Picture this: a dark office room with the lights turned off, a bunch of people sitting in a circle, mostly ladies in their forties, and me, a seventeen-year-old. The room is silent, everyone in the circle all seemingly rapt in concentration.
And the object of our focused attention? A flickering candle.
The candle is in the centre of our circle. We are trying, or at least supposed to be trying, to put the flame of the candle out from where we're sitting with the power of our minds. This was what the lady in charge told us to do before she turned off the lights.
We are not in a cult or even a psychic society of some sort. We are, in fact, in a Marks and Spencer* training exercise, part of what was apparently an award-winning training programme.
This actually happened to me several years ago. I applied for a job as store assistant at M&S and passed the interview. A week of training was required before the job, and this candle was part of that training. We were told to sit in a circle by the lady in charge, who then placed the candle in the centre, lit it, and as i mentioned above, told us to put it out from where we were sitting with the power of our minds. Ignoring our looks and murmurs of incomprehension she told us to be quiet and focus, then proceeded to turn off the lights and left us to it.
I'm sure at this point the same thoughts crossed all our trainee minds: what on earth is happening? We were training to be store assistants. Even if it wasn't written explicitly in the job description, we understood our job to involve monotonous labour and beaming at customers while they hurl abuses at you, and numbers and tills and prices and S, M, L and XL. This was what we signed up for. We knew our places in the food chain and The Machine, we knew what our jobs would be. So, and I would say understandably, we did not expect to have to employ our psychic powers. I do believe it wasn't in the job description.
By the flickering light of the candle we could just about make out each other's eyebrows climbing over our foreheads with astonishment at what we had just been asked to do. We waited for someone to say it was just a joke, but no one did. The atmosphere was somewhat eerie.
Maybe a cult has taken over M&S, I thought. Maybe we've been chosen for our untapped supernatural abilities, and we've been thrown together in a room to wreak psychic havoc on the world. Or the stock market - M&S wasn't doing that well at this point. Maybe M&S was just a front all along, like that law firm in Angel...
I broke from my reverie and looked up to see that everybody else seemed to have settled down and got on with the task. They looked focused, these ladies. And a group of forty-year-old ladies - that's a lot of power there. I had to respect that and stop sending out negative vibes. I didn't know if they were familiar with The Force. Perhaps they were. I should not disrupt its flow.
Besides, I was an agnostic. I'd always liked to believe that there's something supernatural out there. Who was I to say it's impossible?
With a shrug, I too started to focus. I wanted this flame to go out. We wanted this flame to go out. Our will would triumph.

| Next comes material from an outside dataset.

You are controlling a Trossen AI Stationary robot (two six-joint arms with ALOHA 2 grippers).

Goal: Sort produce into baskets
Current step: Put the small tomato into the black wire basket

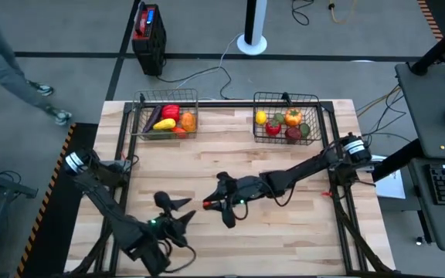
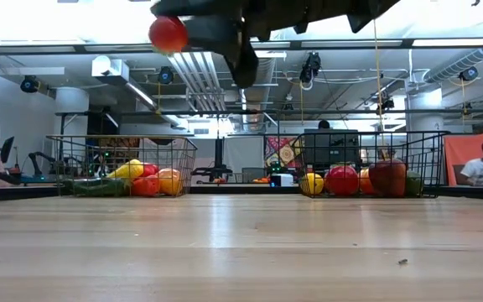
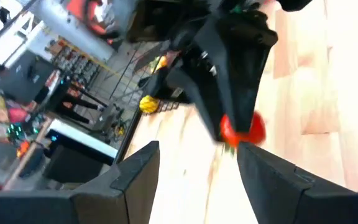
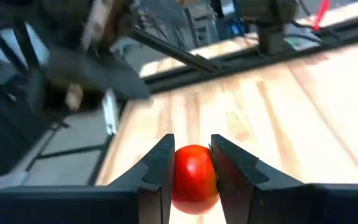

The flame did not go out. It danced its flickering dance on the tip of the candle, as if taunting us, but it did not go out.
This went on for about fifteen minutes. It might have been longer - it did feel like a long time passed us by - but when you're engaging in psychic activities you do not pay attention to such trivial concepts as time. The Lady In Charge (I feel I somehow ought to capitalise her by this point) then turned on the light. "You should've done this," she said. She then proceeded to demonstrate what we should've done.
She walked up to the candle and blew the fucking flame out.
As we stared at her in disbelief, she explained. "Here at Marks and Spencers we like you to take your own initiative and not simply follow orders blindly. To think outside the box.**" She had on her usual charming smile as she said this, but you could see, sense, the smugness. You could see her thinking, another bunch of idiots.
I do not know the point of this story. I do not know the point of the exercise. I do not know to this day whether I was stupid or the exercise was stupid, or both.
Maybe you'd like to think you would've acted differently. Regardless, you've read this and now you are prepared - should you face this training exercise in the future, and I'm sure many companies use it - it's an award-winning training exercise, remember? - you can walk right up to the flame and blow the fucker out with a flourish and not look like an idiot. Hell, maybe they'll even promote you to manager straightaway.***
*I've nothing against M&S - they were very understanding when I started having some personal problems which meant I didn't even make it past the training week. Plus they make great cold meals. They had a silly training scheme, that is all.
**That phrase should be banned from the English language.
***I'm not bitter.
oakling says that's some fucked up shit! the first time i read that, i was like "ok, weird corporate mind tricks. good to know." now i think probably if someone blew the candle out they'd be pissed off at whoever exposed their little trick. i read that writeup to a friend of mine and she commented on the weird messages involved in "we're TELLING you to think outside the box." like, everything they really did in that exercise was to teach you that they have weird expectations and that even doing what they say isn't good enough; they don't really want you to think outside any box.